_Problem to solve_
Could you filter the data below down to the lines that hold the word "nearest"?

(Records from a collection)

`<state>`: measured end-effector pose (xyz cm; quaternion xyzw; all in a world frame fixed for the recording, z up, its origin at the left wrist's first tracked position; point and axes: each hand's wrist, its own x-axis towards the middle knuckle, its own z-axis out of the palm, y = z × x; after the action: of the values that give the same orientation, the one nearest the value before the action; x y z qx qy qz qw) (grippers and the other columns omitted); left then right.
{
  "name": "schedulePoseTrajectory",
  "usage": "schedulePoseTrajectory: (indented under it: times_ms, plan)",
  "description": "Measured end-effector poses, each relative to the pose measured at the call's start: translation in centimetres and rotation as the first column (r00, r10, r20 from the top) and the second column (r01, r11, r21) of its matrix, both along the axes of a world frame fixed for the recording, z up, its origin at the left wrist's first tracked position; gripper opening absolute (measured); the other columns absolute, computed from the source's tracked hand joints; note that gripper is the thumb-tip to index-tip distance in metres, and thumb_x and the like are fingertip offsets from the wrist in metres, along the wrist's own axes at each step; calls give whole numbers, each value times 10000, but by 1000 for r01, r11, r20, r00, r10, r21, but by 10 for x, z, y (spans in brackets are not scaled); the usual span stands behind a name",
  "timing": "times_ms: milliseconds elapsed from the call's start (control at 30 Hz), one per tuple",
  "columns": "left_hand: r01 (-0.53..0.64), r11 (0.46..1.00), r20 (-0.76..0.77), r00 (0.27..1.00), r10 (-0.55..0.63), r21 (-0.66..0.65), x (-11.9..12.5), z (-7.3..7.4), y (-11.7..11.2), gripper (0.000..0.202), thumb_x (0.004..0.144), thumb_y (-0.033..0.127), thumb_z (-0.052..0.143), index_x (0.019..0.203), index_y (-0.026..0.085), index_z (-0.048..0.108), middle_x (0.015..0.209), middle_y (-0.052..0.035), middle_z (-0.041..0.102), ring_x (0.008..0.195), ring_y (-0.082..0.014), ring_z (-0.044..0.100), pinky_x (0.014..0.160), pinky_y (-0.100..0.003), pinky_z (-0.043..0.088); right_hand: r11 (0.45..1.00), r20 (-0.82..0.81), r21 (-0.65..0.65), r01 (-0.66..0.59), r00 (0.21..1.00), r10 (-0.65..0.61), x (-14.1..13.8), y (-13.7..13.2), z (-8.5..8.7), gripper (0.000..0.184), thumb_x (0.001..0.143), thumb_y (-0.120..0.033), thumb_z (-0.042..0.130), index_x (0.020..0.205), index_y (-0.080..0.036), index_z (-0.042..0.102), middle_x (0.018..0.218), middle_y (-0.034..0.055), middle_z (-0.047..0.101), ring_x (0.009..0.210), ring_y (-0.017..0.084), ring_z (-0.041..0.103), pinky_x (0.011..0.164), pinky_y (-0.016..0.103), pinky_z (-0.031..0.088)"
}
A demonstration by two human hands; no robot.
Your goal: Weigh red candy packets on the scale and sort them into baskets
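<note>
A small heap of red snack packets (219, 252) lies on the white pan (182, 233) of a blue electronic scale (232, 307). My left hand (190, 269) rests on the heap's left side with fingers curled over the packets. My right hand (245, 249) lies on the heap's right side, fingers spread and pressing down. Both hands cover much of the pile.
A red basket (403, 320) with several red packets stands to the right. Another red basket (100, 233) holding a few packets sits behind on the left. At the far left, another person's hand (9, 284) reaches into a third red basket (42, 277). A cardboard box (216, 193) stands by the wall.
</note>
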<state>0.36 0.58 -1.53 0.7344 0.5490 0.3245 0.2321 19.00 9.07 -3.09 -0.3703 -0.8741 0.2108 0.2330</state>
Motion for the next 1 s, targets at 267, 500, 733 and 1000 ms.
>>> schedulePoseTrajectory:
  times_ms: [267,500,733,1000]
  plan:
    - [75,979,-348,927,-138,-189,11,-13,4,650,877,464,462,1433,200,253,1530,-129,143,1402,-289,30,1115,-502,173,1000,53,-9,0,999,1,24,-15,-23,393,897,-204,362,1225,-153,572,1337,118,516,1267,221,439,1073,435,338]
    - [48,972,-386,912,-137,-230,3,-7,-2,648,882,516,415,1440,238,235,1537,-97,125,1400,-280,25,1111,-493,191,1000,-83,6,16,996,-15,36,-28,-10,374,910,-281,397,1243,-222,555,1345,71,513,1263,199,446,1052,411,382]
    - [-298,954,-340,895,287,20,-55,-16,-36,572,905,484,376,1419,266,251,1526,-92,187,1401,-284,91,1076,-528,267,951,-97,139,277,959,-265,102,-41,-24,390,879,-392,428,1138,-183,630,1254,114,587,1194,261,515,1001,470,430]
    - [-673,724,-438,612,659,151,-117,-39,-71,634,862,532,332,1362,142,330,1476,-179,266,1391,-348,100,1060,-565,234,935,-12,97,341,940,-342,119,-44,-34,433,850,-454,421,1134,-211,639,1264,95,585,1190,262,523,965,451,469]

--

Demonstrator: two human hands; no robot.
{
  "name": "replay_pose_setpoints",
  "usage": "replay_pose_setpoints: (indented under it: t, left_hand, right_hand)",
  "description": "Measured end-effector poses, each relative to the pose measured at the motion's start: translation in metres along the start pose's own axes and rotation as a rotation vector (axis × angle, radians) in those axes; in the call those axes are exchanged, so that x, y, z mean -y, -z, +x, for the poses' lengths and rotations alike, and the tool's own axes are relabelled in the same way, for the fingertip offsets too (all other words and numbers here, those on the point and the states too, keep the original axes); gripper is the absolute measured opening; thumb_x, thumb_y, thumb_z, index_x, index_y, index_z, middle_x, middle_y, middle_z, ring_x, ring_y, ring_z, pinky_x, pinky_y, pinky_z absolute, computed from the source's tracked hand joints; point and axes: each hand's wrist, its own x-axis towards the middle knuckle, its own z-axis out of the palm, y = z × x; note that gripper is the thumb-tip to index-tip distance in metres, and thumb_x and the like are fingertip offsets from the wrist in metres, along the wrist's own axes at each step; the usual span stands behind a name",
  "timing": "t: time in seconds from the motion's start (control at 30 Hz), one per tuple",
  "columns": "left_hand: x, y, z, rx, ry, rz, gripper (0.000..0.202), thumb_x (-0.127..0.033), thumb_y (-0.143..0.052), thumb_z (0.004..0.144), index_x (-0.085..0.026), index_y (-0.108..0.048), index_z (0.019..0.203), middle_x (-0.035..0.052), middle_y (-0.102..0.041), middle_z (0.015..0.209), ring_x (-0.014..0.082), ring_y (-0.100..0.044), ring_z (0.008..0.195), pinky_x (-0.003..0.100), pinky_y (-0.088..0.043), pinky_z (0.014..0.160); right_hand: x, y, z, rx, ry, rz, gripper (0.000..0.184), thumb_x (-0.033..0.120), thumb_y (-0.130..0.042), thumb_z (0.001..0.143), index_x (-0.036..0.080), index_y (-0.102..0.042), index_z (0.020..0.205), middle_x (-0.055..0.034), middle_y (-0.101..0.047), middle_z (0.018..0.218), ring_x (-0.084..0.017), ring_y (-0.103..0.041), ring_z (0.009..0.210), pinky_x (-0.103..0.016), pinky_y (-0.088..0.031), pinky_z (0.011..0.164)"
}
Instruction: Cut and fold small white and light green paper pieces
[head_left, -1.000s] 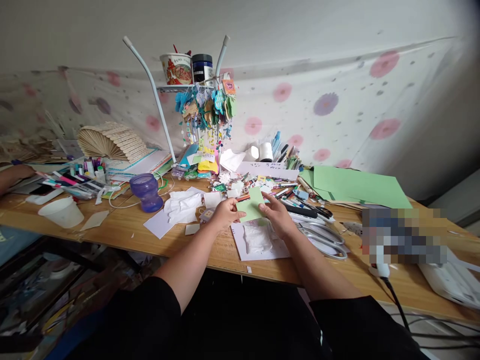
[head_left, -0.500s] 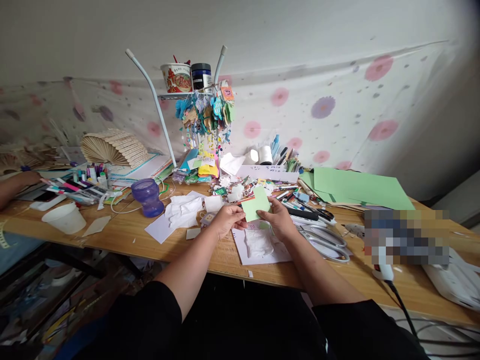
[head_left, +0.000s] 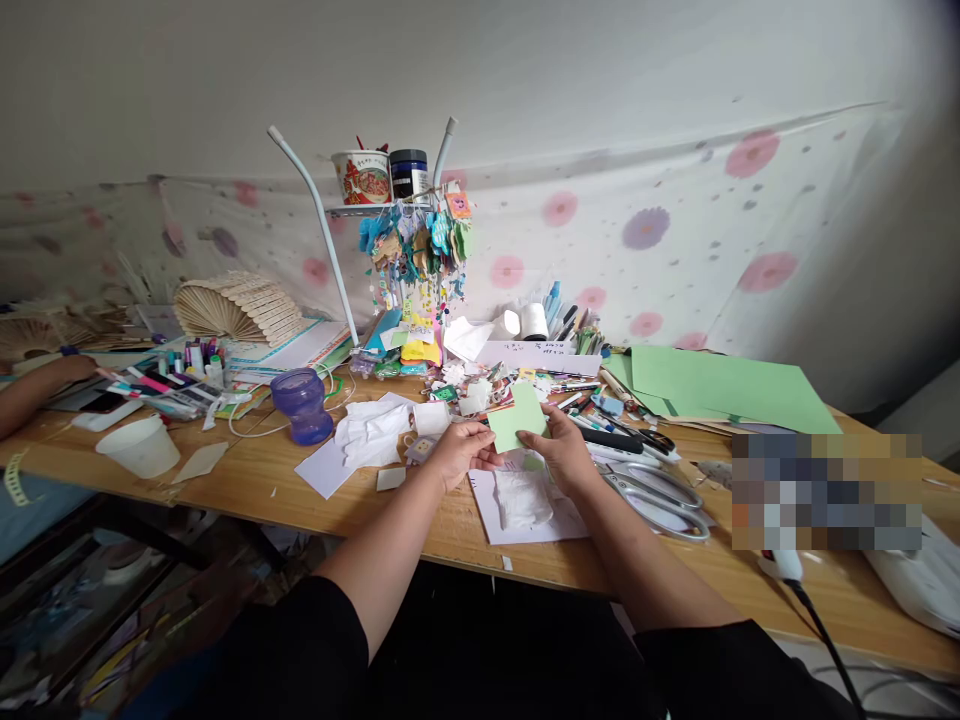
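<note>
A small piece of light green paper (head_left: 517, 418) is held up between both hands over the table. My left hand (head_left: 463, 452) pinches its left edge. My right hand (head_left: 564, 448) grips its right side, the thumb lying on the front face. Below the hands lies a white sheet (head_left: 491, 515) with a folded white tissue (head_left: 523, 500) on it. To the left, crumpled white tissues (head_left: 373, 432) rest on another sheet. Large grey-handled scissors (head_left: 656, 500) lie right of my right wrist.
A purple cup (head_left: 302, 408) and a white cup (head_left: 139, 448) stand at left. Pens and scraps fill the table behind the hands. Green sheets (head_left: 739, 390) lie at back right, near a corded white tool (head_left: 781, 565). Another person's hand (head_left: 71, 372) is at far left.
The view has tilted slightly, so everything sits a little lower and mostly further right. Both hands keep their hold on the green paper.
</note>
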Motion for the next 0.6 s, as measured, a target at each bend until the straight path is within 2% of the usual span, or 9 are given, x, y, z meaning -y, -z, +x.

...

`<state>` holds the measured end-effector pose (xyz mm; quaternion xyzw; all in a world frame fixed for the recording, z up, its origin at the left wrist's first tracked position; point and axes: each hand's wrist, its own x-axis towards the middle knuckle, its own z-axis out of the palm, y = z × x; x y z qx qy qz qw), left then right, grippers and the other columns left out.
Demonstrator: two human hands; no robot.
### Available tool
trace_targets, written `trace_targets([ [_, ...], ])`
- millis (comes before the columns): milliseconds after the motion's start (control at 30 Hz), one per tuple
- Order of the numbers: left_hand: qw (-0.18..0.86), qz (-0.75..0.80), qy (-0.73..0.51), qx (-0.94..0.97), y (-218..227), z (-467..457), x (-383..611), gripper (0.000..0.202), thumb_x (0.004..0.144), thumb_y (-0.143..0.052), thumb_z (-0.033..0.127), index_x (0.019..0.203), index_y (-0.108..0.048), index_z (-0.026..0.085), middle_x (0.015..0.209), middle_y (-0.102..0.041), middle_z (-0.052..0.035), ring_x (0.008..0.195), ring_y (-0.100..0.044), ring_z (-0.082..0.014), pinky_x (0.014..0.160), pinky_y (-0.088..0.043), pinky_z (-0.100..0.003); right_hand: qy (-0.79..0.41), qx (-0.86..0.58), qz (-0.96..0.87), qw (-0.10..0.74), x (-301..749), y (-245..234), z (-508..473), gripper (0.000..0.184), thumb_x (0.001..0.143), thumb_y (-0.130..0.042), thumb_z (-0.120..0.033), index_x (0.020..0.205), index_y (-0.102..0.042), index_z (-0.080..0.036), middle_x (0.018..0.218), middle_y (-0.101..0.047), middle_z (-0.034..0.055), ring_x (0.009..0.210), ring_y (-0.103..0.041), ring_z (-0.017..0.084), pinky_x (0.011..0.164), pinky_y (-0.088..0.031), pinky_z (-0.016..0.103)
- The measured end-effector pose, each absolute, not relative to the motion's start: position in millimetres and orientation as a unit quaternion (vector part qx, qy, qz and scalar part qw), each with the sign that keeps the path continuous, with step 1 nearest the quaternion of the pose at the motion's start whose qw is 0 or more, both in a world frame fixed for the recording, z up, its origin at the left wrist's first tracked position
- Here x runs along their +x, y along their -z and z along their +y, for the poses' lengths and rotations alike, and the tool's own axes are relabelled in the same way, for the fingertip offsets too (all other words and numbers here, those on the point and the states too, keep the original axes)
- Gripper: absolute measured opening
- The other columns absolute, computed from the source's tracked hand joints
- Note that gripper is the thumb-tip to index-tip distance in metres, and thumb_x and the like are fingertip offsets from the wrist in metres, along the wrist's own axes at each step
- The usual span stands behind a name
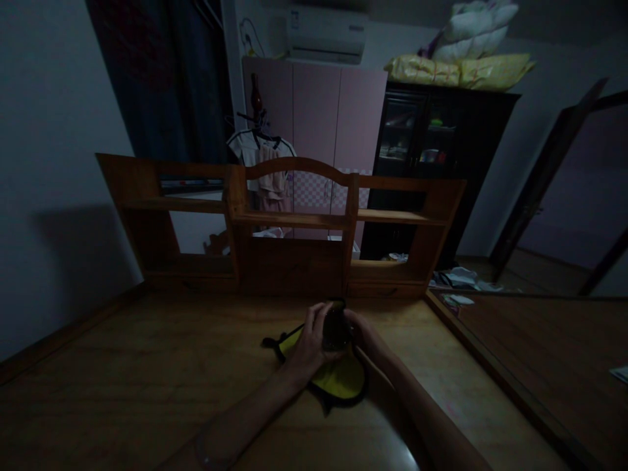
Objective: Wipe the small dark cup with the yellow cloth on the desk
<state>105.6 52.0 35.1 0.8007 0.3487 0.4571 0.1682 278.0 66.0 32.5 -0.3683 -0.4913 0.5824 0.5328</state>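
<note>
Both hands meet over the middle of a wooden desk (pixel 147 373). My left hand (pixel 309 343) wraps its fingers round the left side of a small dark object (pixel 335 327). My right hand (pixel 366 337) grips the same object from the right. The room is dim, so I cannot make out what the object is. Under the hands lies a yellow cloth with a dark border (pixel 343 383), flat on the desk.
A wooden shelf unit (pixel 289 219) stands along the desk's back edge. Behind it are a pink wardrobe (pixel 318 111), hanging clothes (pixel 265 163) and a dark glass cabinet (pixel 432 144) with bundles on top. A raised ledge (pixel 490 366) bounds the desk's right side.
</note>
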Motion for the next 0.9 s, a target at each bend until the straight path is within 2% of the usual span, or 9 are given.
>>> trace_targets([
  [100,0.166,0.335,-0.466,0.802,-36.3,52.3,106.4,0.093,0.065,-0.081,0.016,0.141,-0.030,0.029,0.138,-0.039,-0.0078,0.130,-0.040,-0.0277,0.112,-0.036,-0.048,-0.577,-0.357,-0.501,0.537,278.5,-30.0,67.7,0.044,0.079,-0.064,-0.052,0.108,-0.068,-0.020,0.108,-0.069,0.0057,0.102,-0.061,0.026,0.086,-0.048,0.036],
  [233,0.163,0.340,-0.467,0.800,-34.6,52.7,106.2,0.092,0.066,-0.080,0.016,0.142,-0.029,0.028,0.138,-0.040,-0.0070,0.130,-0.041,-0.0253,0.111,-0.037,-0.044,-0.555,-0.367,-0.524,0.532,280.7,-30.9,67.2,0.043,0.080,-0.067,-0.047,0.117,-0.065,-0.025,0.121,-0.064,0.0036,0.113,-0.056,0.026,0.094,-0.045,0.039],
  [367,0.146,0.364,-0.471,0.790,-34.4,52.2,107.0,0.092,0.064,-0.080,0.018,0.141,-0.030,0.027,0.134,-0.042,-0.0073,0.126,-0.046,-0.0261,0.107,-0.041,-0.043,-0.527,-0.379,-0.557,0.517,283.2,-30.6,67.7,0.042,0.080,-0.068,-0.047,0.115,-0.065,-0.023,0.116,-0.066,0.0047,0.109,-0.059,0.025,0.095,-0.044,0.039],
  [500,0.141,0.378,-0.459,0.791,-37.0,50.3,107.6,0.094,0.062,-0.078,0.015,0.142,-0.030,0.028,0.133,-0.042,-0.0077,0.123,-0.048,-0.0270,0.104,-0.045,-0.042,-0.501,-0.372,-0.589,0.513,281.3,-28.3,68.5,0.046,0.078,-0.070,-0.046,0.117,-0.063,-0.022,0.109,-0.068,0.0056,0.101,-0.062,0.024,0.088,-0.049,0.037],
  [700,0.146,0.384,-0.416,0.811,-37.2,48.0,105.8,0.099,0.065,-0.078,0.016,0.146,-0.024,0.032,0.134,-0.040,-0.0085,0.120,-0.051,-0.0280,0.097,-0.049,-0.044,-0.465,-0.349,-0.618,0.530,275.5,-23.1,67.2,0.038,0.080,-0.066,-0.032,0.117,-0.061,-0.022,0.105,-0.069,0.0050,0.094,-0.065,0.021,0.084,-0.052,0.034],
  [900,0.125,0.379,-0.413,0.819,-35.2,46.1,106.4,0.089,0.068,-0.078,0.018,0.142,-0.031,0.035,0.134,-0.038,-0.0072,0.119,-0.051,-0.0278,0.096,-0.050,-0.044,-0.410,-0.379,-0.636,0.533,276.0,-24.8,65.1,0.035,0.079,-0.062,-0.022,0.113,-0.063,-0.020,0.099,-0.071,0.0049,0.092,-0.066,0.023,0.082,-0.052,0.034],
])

_Output of the exercise_
`<state>`: measured end-effector pose (xyz cm; quaternion xyzw; all in a world frame fixed for the recording, z up, its origin at the left wrist's first tracked position; point and axes: each hand's wrist, its own x-axis towards the middle knuckle, its own z-axis out of the palm, y = z × x; after the action: of the values that give the same orientation, the one nearest the value before the action; x y z qx qy qz qw) (grippers and the other columns omitted); left then right.
- The measured end-effector pose, each absolute, not relative to the motion's start: position in millimetres and orientation as a unit quaternion (vector part qx, qy, qz and scalar part qw), each with the sign that keeps the path continuous, with step 1 nearest the quaternion of the pose at the motion's start whose qw is 0 or more, both in a world frame fixed for the recording, z up, its origin at the left wrist's first tracked position

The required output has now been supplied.